DC vaccines have also shown potential in the treatment of hematological tumors. Di Nicol et al. [123] treated 18 patients with relapsed indolent non-Hodgkin lymphoma (NHL)with autologous tumor cell-loaded killer DC vaccine. A total of six patients showed measurable clinical responses; among them, three achieved sustained CR while the other three had PR over a median follow-up period of 50.5 months. Additionally, eight patients maintained SD, whereas four patients showed PD. Moreover, DC vaccination markedly improved the anti-tumor activity of IFN-γ-producing T cells in those with partial responses.
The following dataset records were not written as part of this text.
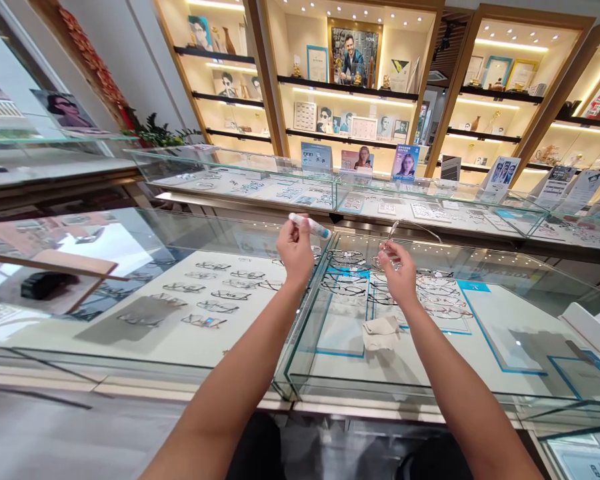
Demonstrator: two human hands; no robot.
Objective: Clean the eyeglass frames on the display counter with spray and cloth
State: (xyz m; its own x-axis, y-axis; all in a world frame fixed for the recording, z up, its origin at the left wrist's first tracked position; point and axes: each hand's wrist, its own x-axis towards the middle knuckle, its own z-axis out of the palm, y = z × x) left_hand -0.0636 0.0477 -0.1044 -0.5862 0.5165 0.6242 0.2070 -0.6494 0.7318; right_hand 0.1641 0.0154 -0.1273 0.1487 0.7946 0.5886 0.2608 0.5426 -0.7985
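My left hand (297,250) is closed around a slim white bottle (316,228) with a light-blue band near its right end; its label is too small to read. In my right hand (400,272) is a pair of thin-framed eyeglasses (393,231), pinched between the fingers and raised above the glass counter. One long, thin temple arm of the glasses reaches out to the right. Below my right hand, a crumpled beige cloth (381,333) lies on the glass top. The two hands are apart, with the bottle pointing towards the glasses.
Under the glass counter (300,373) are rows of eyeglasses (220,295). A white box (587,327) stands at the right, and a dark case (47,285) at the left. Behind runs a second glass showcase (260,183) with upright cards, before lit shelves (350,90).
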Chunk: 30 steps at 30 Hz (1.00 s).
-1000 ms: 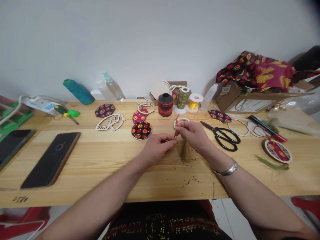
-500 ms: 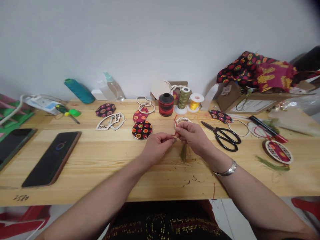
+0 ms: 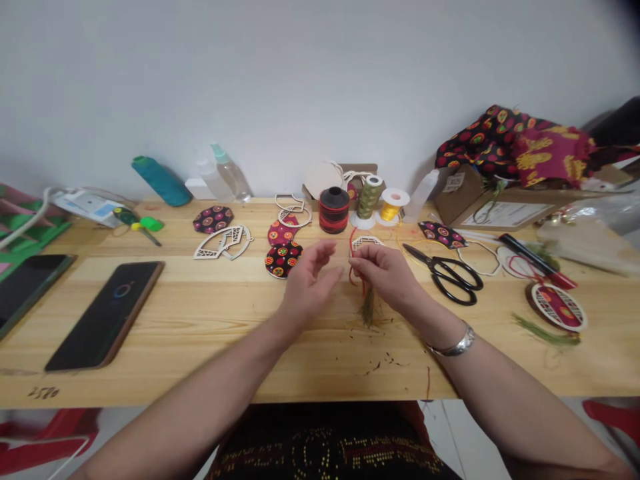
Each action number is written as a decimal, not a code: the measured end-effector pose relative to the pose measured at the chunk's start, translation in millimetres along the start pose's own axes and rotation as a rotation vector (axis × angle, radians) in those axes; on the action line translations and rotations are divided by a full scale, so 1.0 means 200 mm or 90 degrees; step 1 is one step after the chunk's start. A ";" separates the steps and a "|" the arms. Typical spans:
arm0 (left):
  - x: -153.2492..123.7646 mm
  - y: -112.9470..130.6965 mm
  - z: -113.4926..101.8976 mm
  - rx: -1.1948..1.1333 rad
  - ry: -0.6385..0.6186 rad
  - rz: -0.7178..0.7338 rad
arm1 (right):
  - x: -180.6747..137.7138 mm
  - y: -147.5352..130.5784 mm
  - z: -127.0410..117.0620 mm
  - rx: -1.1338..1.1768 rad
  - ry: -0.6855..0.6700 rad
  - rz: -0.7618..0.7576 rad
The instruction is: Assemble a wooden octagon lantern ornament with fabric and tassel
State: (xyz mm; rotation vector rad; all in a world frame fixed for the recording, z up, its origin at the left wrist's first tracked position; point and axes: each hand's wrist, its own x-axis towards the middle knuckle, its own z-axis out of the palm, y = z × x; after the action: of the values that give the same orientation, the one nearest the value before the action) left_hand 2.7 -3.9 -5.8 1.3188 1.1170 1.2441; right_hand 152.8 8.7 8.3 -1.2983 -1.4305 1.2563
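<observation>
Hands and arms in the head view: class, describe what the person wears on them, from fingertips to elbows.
Both forearms are bare: no sleeves, no gloves. The right hand has a silver metal bangle at its wrist; the left hand has nothing on its wrist. No rings can be made out.

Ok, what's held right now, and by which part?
The right hand pinches the red cord just above the green tassel; the left hand is open, holding nothing.

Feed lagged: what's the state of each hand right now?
Left hand: open, holding nothing.
Right hand: closed, pinching the red cord, green tassel hanging below.
</observation>
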 end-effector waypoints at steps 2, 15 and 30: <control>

Overall, these results indicate that DC vaccines loaded with tumor antigens can stimulate both T cell and B cell immune responses, leading to clinical benefits for patients with indolent NHL.
Caballero-Baños et al. conducted a clinical trial to evaluate the efficacy of an autologous tumor lysate DC (ADC) vaccine in the treatment of metastatic CRC. Regrettably, the ADC vaccine failed to demonstrate a meaningful effect on OS or PFS among the patients [124], highlighting the shortcomings of DC vaccines. It is essential to investigate various strategies to boost the effectiveness of DC vaccines, including the enhancement of DC function and anti-tumor immune responses, as well as the formulation of combination therapies.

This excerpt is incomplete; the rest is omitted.